My therapist calls it "dissociative" somethin somethin, I dont know.
What I do know..
is I never know exactly what im doing. I feel annoyed that its 2012. its 2012 and last thing I could really relate to was 2009. But no, im stuck here.
Im stuck being 21 years old. when I dont feel that age.
Ive been fighting the urge to die since I was a little kid, because my earliest memory, is of my mother trying to kick me ...and I was just a little kid.Both my parents hurt me, then more people hurt me.
and its just not gonna get better....
I dont want to keep fighting im so incredibly tired.
Im just so...tired.
the therapist, who I finally got to talk to, just had a death in the family and is gone... even if she comes back, how can I expect her to listen to me when shes had a death in the family, I dont know who it was but still.
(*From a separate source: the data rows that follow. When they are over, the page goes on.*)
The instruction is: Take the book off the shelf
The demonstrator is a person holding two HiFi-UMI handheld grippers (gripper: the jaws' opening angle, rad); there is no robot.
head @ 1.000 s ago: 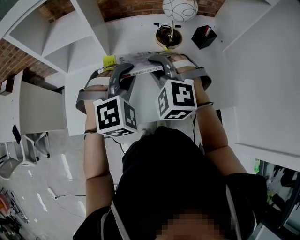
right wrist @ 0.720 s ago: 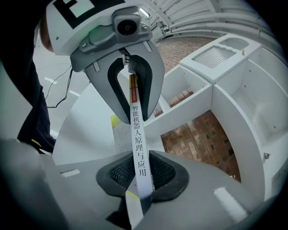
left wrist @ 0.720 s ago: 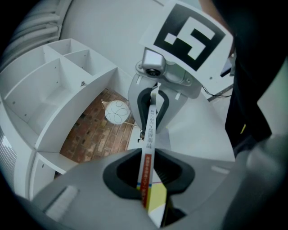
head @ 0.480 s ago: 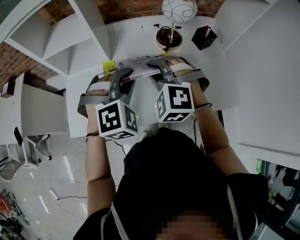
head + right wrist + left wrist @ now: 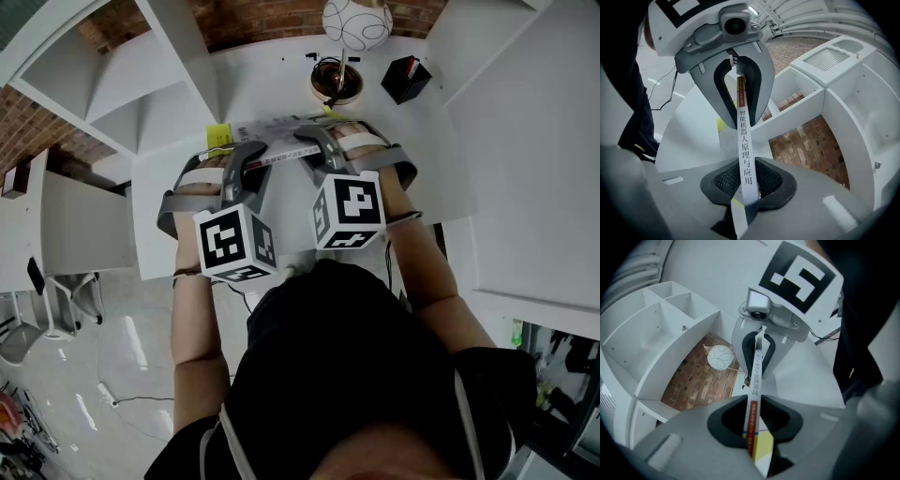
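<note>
Book [image 5: 281, 139] horiz., long axis L-R, yellow end L.

The book [image 5: 743, 154] has a white spine with black characters, a red band and a yellow corner — the shelf [image 5: 122, 75] is white, the wall [image 5: 272, 17] red-brown brick. The grey left gripper [image 5: 246, 153] and right gripper [image 5: 314, 139] bear black-and-white square markers.

- A study-like corner of an office or lab workroom is suggested.
- A white shelf unit [image 5: 112, 70] with open compartments is set against a bare brick wall [image 5: 272, 17].
- A globe lamp [image 5: 356, 21] and a black holder [image 5: 405, 77] are placed on a white desk [image 5: 253, 89].
- Chairs [image 5: 56, 305] are seen on a glossy floor [image 5: 131, 342].
</note>
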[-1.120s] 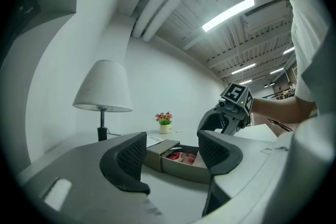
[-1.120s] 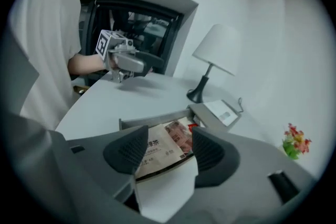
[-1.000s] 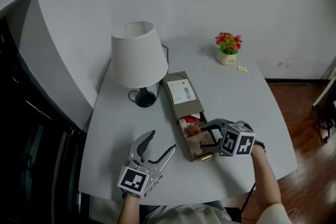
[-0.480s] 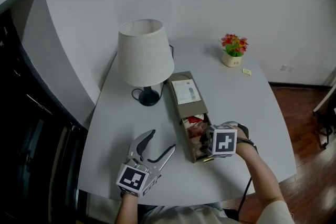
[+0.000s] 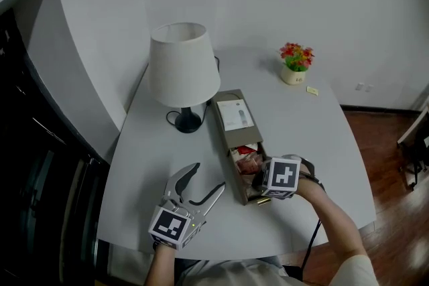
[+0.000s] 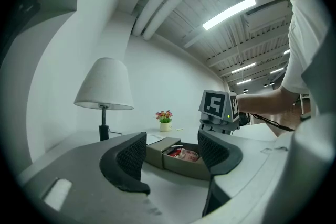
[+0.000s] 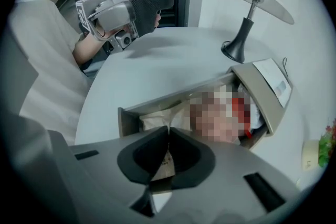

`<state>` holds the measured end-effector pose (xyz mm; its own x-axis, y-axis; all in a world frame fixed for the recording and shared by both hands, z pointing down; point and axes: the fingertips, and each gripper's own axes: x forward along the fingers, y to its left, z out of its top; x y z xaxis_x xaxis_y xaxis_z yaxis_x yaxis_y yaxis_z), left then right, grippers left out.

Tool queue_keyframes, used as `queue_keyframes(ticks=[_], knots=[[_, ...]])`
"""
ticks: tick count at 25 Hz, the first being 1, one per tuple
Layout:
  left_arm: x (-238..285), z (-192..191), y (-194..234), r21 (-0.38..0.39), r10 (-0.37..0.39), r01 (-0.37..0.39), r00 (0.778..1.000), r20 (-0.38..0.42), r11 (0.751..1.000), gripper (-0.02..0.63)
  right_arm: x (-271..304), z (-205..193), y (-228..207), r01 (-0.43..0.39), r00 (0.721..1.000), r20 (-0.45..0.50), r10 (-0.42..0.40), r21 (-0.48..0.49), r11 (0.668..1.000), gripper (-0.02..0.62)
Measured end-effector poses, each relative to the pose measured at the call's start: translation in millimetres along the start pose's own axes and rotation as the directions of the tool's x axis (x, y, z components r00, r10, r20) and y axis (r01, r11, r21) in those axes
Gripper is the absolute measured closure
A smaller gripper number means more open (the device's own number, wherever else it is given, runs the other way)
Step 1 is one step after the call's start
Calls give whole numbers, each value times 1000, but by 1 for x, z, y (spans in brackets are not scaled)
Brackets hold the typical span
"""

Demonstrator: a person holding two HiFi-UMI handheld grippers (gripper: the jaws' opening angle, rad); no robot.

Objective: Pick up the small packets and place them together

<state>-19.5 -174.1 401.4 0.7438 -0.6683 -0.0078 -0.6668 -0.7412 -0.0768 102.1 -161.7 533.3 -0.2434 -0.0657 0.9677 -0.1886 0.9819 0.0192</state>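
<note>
I am holding the right tongs steeply nose-down over the open end of the long cardboard box, which is lying in the middle of the white desk. Their jaws have just been closing and are now almost pressed together, pinching the thin edge of a tan packet that is standing between the pads right at the near wall of the box. Behind that packet, more small packets are lying loose in the open part of the box, some red and some pale; a mosaic patch is covering several of them in the right gripper view, so I am not able to count them. The far half of the box is closed, with a white label on top. I am keeping the left tongs level near the front edge of the desk, well apart from the box on its left side, with the jaws spread wide and nothing between the pads. A lamp with a white shade is standing beside the far end of the box, and a small flower pot is sitting near the back of the desk with a little yellow note just beside it.
</note>
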Motion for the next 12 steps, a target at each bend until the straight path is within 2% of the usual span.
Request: queue_keyframes(ticks=[2,8,12], knots=[[-1,3,0,0,5,-5,1000,2,1000,291,-5,2,5,-15,999,30,15,1,1000,565],[-2,7,1,4,6,-6,1000,9,1000,290,-37,7,0,63,994,89,-61,-14,998,569],[-1,5,0,8,4,-4,1000,8,1000,290,-68,19,-23,187,968,174,-181,-18,982,569]])
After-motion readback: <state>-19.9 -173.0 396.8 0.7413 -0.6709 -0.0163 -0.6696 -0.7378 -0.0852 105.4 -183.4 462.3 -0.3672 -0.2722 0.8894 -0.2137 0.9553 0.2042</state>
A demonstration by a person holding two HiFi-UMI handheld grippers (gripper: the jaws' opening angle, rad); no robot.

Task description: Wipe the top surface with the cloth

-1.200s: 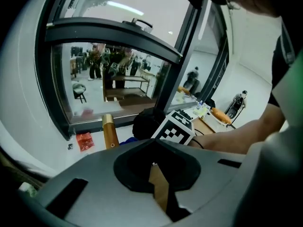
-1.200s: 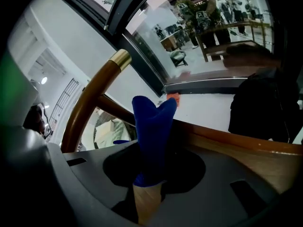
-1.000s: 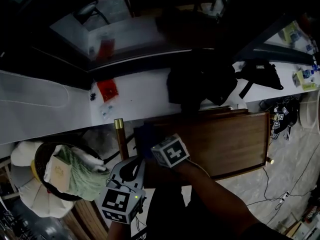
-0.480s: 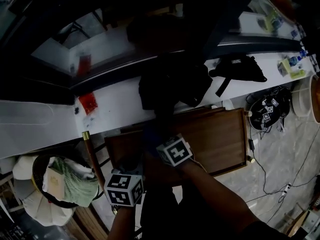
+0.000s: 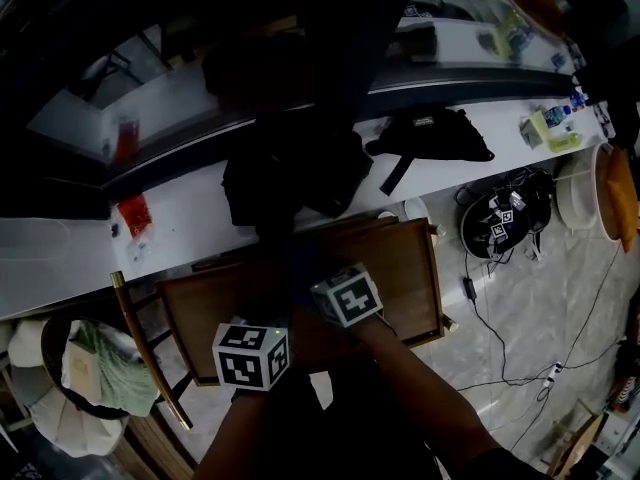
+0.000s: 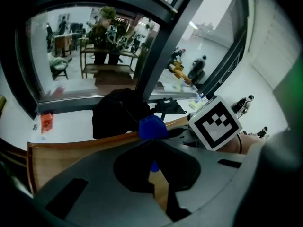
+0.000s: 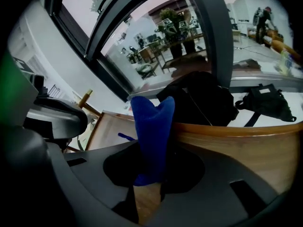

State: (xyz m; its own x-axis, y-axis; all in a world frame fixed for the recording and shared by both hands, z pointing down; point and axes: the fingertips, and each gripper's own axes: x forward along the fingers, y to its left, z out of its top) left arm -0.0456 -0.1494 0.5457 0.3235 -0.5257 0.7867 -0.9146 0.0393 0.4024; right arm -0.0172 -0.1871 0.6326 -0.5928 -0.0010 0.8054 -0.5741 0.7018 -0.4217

Im feeling so tired of trying to get better, I dont want medication, you know why? because if I cant live in my own little world....and then i have to face my reality, which is that all this shit really happened to me.....then I think It might just kill me, make me snap.


I feel horrible, and then I apparently go to therapy and say im fine...and everything isO.K. when its not.
Why do I do things I dont mean to do...why does my life seem like a neverending time warp.
I dont feel like I know anybody im around, Im sick of being here..Im sick of this.
Its just gonna get worse I dont know where to turn.
So I tried to just post here.
 

EisNayk

Well-Known Member
#2
memories of the past are very painful. but if you can get some good friends then you can normally avoid things that would trigger those memories.